TASK ITEM »
Provide a verbatim copy of the data below.

§ §

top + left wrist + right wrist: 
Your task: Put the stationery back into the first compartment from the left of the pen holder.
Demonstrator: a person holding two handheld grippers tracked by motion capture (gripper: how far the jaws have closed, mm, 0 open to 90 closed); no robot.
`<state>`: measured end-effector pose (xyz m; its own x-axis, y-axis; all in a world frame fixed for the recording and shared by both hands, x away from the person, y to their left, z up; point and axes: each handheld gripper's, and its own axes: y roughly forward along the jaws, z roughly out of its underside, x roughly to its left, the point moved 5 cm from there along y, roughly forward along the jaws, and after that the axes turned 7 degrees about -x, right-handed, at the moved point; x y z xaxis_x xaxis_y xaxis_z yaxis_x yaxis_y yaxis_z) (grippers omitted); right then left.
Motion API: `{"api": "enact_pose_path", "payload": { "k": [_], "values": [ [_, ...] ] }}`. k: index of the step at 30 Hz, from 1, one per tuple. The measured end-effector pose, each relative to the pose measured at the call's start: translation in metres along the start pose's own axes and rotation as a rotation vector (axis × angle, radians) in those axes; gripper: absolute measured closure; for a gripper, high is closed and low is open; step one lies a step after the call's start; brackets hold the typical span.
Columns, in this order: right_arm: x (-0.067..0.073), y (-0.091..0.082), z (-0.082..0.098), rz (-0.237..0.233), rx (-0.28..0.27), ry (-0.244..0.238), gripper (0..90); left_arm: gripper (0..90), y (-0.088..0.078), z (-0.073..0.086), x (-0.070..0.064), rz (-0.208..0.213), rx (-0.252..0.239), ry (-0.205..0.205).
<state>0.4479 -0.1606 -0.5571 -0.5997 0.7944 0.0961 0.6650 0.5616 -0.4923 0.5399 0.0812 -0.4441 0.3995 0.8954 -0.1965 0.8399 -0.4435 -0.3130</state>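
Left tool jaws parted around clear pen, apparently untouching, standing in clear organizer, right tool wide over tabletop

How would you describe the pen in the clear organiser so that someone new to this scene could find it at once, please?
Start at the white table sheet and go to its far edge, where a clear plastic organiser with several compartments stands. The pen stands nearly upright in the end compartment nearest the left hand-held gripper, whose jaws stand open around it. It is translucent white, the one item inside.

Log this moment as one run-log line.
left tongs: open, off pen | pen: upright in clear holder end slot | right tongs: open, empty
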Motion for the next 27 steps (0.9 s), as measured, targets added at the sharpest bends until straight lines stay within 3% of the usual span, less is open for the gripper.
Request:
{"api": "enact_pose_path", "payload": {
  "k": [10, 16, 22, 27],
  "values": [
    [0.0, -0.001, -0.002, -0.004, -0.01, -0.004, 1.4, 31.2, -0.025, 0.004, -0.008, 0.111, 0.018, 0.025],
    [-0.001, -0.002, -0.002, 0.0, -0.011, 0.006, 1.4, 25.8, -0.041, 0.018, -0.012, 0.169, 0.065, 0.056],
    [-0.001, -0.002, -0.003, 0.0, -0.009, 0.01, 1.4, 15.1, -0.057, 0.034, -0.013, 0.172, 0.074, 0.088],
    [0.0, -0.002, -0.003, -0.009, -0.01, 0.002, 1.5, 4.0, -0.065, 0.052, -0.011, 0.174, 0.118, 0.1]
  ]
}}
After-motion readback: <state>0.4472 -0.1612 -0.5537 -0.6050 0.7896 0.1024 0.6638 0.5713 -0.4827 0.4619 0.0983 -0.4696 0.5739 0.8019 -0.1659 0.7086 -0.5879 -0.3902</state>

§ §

RESPONSE TO THIS EXERCISE »
top + left wrist + right wrist: 
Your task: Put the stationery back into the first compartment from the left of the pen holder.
Demonstrator: a person holding two handheld grippers tracked by motion capture (gripper: how far the jaws have closed, mm, 0 open to 90 closed); no robot.
`<state>`: measured end-effector pose (xyz m; its own x-axis, y-axis; all in a world frame fixed for the recording and shared by both hands, x away from the person, y to their left, z up; point and axes: each handheld gripper's, and its own axes: y roughly forward along the jaws, z roughly out of its underside, x roughly to its left, the point moved 5 cm from there along y, roughly forward along the jaws, and after that the axes turned 7 degrees about -x, right-handed, at the moved point; x y z xaxis_x xaxis_y xaxis_z yaxis_x yaxis_y yaxis_z) (grippers omitted); right then left.
Motion API: `{"api": "enact_pose_path", "payload": { "k": [_], "values": [ [_, ...] ] }}`. k: index of the step at 30 Hz, from 1, one per tuple. The measured end-effector pose, each relative to the pose measured at the call's start: translation in metres along the start pose's own axes and rotation as a rotation vector (axis × angle, radians) in those axes; gripper: absolute measured closure; for a gripper, high is closed and low is open; step one lies a step after the call's start; brackets hold the typical span.
Columns, in this order: right_arm: x (-0.067..0.073), y (-0.091..0.082), z (-0.082..0.098), rz (-0.237..0.233), rx (-0.28..0.27), ry (-0.244..0.238), gripper (0..90); left_arm: gripper (0..90), y (-0.088..0.078), z (-0.073..0.086), x (-0.070..0.064), rz (-0.208..0.213), rx (-0.252..0.239), ry (-0.205..0.205).
<state>0.4479 -0.1606 -0.5571 -0.5997 0.7944 0.0961 0.6650 0.5616 -0.4923 0.5399 0.0812 -0.4441 0.3995 0.8954 -0.1965 0.8399 -0.4435 -0.3130</state>
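Left tool jaws parted around clear pen, apparently untouching, standing in clear organizer, right tool wide over tabletop

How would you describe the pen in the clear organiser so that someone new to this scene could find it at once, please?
Start at the white table sheet and go to its far edge, where a clear plastic organiser with several compartments stands. The pen stands nearly upright in the end compartment nearest the left hand-held gripper, whose jaws stand open around it. It is translucent white, the one item inside.

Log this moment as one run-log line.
left tongs: open, off pen | pen: upright in clear holder end slot | right tongs: open, empty
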Motion for the next 27 steps (0.9 s), as measured, targets added at the sharpest bends until straight lines stay within 3% of the usual span, less is open for the gripper.
Request:
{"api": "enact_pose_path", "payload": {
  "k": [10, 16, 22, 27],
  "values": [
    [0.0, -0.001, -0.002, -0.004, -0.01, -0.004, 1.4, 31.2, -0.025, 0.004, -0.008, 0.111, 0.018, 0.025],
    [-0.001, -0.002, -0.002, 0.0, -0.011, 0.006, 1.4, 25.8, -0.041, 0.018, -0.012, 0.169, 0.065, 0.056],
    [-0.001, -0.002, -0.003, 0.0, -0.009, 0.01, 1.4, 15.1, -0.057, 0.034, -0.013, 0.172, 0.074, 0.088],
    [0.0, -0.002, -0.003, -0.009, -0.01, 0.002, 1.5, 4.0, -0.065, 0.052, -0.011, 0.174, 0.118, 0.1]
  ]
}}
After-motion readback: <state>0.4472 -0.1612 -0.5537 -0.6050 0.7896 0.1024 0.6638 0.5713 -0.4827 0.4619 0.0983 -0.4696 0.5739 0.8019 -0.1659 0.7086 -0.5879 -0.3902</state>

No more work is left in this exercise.